Voting Interest Entities. Voting interest entities are entities in which (i) the total equity investment at risk is sufficient to enable the entity to finance its activities independently and (ii) the equity holders have the power to direct the activities of the entity that most significantly impact its economic performance, the obligation to absorb the losses of the entity and the right to receive the residual returns of the entity. The usual condition for a controlling financial interest in a voting interest entity is ownership of a majority voting interest. If the Bank has a controlling majority voting interest in a voting interest entity, the entity is consolidated.

Variable Interest Entities. A VIE is an entity that lacks one or more of the characteristics of a voting interest entity. The Bank has a controlling financial interest in a VIE when the Bank has a variable interest or interests that provide it with (i) the power to direct the activities of the VIE that most significantly impact the VIE's economic performance and (ii) the obligation to absorb losses of the VIE or the right to receive benefits from the VIE that could potentially be significant to the VIE. See Note 17 for further information about VIEs.

Use of Estimates

Preparation of these consolidated financial statements requires management to make certain estimates and assumptions, the most important of which relate to the allowance for credit losses on loans and lending commitments accounted for at amortized cost, fair value measurements, discretionary compensation accruals, accounting for goodwill and identifiable intangible assets, provisions for losses that may arise from litigation and regulatory proceedings (including governmental investigations), and accounting for income taxes. These estimates and assumptions are based on the best available information, but actual results could be materially different.

6

GOLDMAN SACHS BANK USA AND SUBSIDIARIES

Notes to Consolidated Financial Statements (Unaudited)

Revenue Recognition

Financial Assets and Liabilities at Fair Value. Trading assets and liabilities and certain investments are carried at fair value either under the fair value option or in accordance with other U.S. GAAP. In addition, the Bank has elected to account for certain of its loans and other financial assets and liabilities at fair value by electing the fair value option. The fair value of a financial instrument is the amount that would be received to sell an asset or paid to transfer a liability in an orderly transaction between market participants at the measurement date. Financial assets are marked to bid prices and financial liabilities are marked to offer prices. Fair value measurements do not include transaction costs. Fair value gains or losses are included in gains and losses from financial assets and liabilities. See Note 4 for further information about fair value measurements. In addition, the Bank recognizes income related to the syndication of loans and lending commitments and other fees from affiliates in gains and losses from financial assets and liabilities.
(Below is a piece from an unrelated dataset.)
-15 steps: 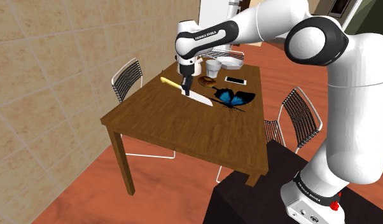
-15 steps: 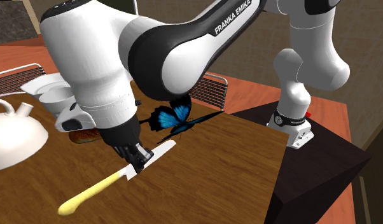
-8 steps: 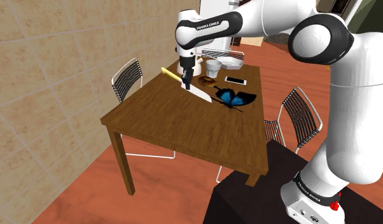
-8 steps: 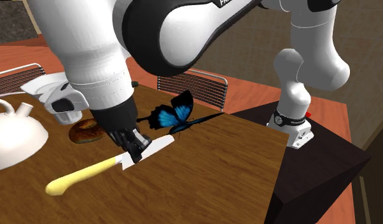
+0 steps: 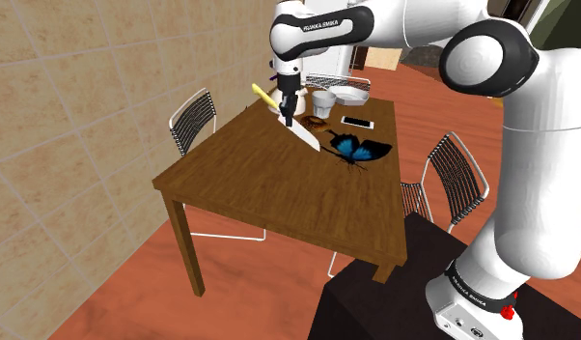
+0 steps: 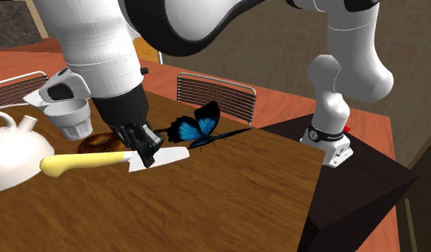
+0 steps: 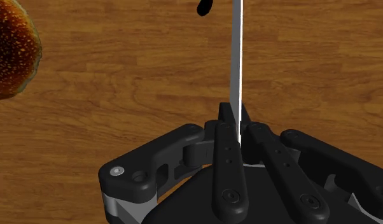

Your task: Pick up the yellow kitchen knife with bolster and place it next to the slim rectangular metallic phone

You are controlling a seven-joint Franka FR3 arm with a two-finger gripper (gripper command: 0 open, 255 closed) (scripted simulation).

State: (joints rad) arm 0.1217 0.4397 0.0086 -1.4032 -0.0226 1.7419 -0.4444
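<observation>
A knife with a yellow handle (image 5: 262, 94) and a white blade (image 5: 305, 140) hangs tilted above the wooden table (image 5: 260, 188). My gripper (image 5: 288, 120) is shut on the blade close to the handle. The second exterior view has the handle (image 6: 78, 162) sticking out level to its left, the blade (image 6: 171, 154) to its right, and the gripper (image 6: 144, 158) clasped between them. Seen from the wrist, the blade (image 7: 236, 70) runs edge-on out of the gripper (image 7: 238, 119). The slim phone (image 5: 357, 122) lies flat near the table's far end, beyond the knife.
A blue butterfly figure (image 5: 354, 148) sits on the table beside the knife tip. A brown doughnut (image 5: 315, 123), white cups (image 5: 324, 99) and a white teapot (image 6: 10, 150) crowd the far end. Wire chairs (image 5: 194, 118) stand at both long sides.
The gripper has risen with the knife, lifting it off the table, and has drifted toward the table's far end. The handle has swung up from drooping to about level.
</observation>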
Transfers of Financial Assets

Transfers of financial assets are accounted for as sales when the Bank has relinquished control over the assets transferred. For transfers of financial assets accounted for as sales, any gains or losses are recognized in gains and losses from financial assets and liabilities. Assets or liabilities that arise from the Bank's continuing involvement with transferred financial assets are initially recognized at fair value. For transfers of financial assets that are not accounted for as sales, the assets are generally included in trading assets or loans and the transfer is accounted for as a collateralized financing, with the related interest expense recognized over the life of the transaction. See Note 11 for further information about transfers of financial assets accounted for as collateralized financings and Note 16 for further information about transfers of financial assets accounted for as sales.

Cash

Cash included cash and due from banks of $2.87 billion as of March 2024 and $2.93 billion as of December 2023. Cash also included interest-bearing deposits of $123.15 billion as of March 2024 and $131.55 billion as of December 2023. See Note 20 for further information about cash deposited with an affiliate.

The Bank segregates cash for regulatory and other purposes related to client activity. Cash segregated for regulatory and other purposes was $946 million as of March 2024 and $1.00 billion as of December 2023.
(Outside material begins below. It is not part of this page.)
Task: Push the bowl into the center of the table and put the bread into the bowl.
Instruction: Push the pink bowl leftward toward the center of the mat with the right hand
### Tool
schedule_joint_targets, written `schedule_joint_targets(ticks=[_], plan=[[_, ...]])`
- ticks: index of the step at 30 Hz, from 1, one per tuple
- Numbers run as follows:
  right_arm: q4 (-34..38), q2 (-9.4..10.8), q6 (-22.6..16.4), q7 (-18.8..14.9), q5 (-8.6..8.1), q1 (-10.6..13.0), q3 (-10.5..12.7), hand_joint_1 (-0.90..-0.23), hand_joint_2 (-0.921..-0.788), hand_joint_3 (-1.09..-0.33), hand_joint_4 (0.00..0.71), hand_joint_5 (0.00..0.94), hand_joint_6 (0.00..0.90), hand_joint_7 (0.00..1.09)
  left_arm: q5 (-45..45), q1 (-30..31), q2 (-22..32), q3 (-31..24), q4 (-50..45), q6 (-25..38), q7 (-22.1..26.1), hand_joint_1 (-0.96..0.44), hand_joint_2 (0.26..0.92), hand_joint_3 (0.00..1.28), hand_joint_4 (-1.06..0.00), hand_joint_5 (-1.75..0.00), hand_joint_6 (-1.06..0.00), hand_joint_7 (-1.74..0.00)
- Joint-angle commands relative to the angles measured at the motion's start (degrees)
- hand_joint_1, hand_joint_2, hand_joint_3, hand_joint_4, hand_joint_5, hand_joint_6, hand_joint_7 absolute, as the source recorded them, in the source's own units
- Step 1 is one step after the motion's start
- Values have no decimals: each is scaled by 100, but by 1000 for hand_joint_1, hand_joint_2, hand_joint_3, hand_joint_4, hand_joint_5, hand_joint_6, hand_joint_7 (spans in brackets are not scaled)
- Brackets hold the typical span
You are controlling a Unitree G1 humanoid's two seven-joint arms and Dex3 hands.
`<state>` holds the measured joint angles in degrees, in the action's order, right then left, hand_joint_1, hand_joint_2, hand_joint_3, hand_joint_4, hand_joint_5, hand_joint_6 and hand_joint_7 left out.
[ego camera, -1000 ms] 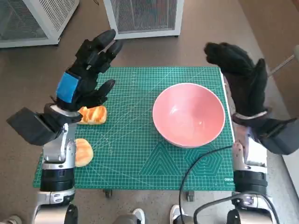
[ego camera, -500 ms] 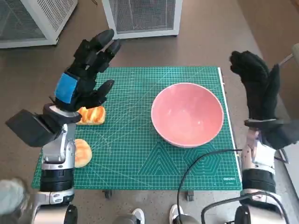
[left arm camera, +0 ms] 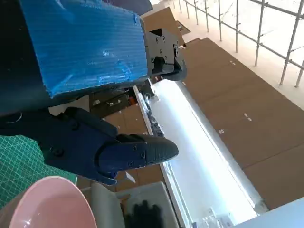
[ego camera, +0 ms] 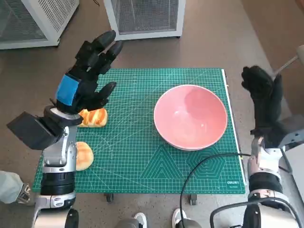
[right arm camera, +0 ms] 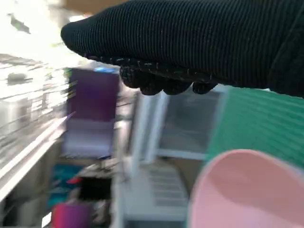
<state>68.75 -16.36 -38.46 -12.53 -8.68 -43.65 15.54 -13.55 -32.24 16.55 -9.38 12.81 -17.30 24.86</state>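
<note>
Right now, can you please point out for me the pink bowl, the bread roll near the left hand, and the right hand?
pink bowl [ego camera: 190, 116], head view, on the inner bottom.
bread roll [ego camera: 96, 117], head view, on its glazed top.
right hand [ego camera: 264, 97], head view, on the glove's back.

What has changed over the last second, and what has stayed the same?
The right hand has swung outward, from above the bowl's far right rim to beyond the mat's right edge, holding nothing. The left hand, bowl and both breads stayed put.
</note>
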Motion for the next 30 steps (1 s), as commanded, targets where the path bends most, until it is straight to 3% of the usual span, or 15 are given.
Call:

Customer and Other Receivables

Customer and other receivables included receivables from customers and counterparties of $27.80 billion as of March 2024 and $14.96 billion as of December 2023, and receivables from brokers, dealers and clearing organizations of $27.53 billion as of March 2024 and $20.09 billion as of December 2023. Such receivables primarily consist of receivables resulting from unsettled transactions and collateral posted in connection with certain derivative transactions.

Substantially all of these receivables are accounted for at amortized cost net of any allowance for credit losses, which generally approximates fair value. As these receivables are not accounted for at fair value, they are not included in the Bank's fair value hierarchy in Notes 4 and 5. Had these receivables been included in the Bank's fair value hierarchy, substantially all would have been classified in level 2 as of both March 2024 and December 2023. See Note 10 for further information about customer and other receivables accounted for at fair value under the fair value option. Interest on customer and other receivables is recognized over the life of the transaction and included in interest income.

Customer and Other Payables

Customer and other payables included payables to customers and counterparties of $18.25 billion as of March 2024 and $11.32 billion as of December 2023, and payables to brokers, dealers and clearing organizations of $14.90 billion as of March 2024 and $6.42 billion as of December 2023. Such payables primarily consist of payables resulting from unsettled transactions and collateral received in connection with certain derivative transactions.

Customer and other payables are accounted for at cost plus accrued interest, which generally approximates fair value. As these payables are not accounted for at fair value, they are not included in the Bank's fair value hierarchy in Notes 4 and 5. Had these payables been included in the Bank's fair value hierarchy, substantially all would have been classified in level 2 as of both March 2024 and December 2023. Interest on customer and other payables is recognized over the life of the transaction and included in interest expense.

7

GOLDMAN SACHS BANK USA AND SUBSIDIARIES

Notes to Consolidated Financial Statements (Unaudited)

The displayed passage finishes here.